Data warehouse (DW) is a structured set of data accumulated from a wide range of sources within a company, used for fast, easy and comfortable reporting and data analysis. DW provides cleaned and sorted data, which are always available on many different combinations. DW combines historical and operative data, data from social networks and sensors and so on. Data can be loaded to DW either in real time or by nightly updates. Thanks to DW, accessing the data we need is easier, faster and flexible.
Reporting and data analysis systems
The system of data analysis (may exist independently or be part of data warehouse) creates flexible environment for analyzing and visualizing data, for predicting future trends and making forecasts. For additional benefit, you get clearer business processes, unified terminology and unified interpretation of data.

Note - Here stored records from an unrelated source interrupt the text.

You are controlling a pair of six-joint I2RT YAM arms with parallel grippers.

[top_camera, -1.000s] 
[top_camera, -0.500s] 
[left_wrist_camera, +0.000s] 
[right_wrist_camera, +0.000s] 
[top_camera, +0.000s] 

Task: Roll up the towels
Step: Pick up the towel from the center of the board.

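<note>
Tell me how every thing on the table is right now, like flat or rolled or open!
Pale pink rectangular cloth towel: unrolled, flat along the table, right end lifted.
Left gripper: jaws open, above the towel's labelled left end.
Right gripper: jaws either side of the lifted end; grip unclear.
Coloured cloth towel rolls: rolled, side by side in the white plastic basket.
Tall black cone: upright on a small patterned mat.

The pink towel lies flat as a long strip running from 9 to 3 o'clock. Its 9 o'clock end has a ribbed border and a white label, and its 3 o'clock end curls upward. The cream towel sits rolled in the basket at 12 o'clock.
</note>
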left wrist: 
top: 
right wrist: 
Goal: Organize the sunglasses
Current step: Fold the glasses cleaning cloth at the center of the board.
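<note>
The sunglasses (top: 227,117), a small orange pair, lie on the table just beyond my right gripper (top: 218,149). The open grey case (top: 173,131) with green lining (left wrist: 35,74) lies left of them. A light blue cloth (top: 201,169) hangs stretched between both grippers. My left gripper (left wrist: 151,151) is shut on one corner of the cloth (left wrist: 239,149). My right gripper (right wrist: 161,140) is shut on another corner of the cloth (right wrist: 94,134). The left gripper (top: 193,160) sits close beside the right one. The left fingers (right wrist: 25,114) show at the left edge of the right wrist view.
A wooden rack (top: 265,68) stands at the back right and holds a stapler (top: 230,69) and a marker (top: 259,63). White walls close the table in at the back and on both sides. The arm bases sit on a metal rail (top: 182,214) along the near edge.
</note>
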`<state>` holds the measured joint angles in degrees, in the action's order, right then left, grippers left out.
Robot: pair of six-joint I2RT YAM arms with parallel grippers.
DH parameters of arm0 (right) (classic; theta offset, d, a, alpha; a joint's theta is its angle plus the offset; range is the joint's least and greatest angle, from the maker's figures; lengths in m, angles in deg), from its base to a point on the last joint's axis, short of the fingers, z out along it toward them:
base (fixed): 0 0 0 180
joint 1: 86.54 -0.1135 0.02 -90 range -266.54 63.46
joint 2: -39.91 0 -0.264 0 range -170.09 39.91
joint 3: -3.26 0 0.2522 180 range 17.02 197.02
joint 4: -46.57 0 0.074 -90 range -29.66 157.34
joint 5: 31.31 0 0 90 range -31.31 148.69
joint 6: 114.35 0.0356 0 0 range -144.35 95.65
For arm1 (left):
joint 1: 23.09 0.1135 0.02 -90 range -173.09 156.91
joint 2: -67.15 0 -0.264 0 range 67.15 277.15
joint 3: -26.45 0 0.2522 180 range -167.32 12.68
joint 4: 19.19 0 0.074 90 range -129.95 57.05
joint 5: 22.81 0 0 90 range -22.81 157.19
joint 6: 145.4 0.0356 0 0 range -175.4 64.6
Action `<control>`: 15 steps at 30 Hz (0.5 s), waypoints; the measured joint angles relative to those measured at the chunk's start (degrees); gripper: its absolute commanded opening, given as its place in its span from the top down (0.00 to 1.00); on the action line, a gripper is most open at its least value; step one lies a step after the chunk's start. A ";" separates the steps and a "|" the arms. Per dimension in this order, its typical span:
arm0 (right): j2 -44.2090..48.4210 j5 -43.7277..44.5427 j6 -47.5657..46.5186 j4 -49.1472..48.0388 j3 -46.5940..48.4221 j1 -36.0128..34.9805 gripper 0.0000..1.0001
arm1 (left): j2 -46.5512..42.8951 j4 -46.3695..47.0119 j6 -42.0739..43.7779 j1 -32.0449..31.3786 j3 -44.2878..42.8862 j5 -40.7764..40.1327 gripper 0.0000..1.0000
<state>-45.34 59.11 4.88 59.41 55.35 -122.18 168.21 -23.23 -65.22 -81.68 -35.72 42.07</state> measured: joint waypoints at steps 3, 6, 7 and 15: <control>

Performance management systems
The base of performance management system is Balanced Scorecard (BSC). This is a method of management, which relates daily activities of a company to its vision and strategic goals through a selection of carefully selected performance indicators (measures). For selecting the key performance indicators, the performance of a company is evaluated from four different perspectives: financial management, clients, business processes, personnel and development of the company. The system gathers the information about the most important performance indicators from departments or business areas to a central dashboard.
Data quality analysis and systems
There are always biases and numerical inconsistencies in data, having influence on values of management decisions and to the development of the entire organization. These must be identified, analyzed and fixed or hided before a report is produced. Data quality analysis gives a good review of data and potential data errors in database, analyzes why the data errors occur and gives suggestions for fixing and reducing their impact. We need to think about the data quality analysis before building data warehouse solutions, i.e. before the data errors start to influence the accuracy and usefulness of data analysis reports. The value of seeing the current picture and possible problems with the data gathered in the organization, obtained by performing data quality analysis, can be made permanent through implementing a data quality monitoring system.
Statistical analysis and data mining
Data mining is the process of sorting through large data sets to establish important relationships. The purpose of data mining is to find answers to the following questions:
- Who are the most profitable clients now and who should be in the future?
- Which clients most likely leave and go over to the competitors?
- How it is possible to maximize the profit per client?
- Who are the best candidates for buying new products?
Resta professional consultants and trainers can help you to choose and implement software for statistical data analysis and data mining. We can help you to form a suitable sample of clients or data, choose data analysis approach and accurate statistical methods for obtaining the desired results.
Clinical trials give the best results when they are carefully planned. The team of Resta will help to put together the plan of trial and to estimate how many participants are needed. Using typical data analysis methods for medical statistics, it is possible to find important information from the data. We help to identify suitable approaches for data analysis and most appropriate statistical methods obtaining reliable results.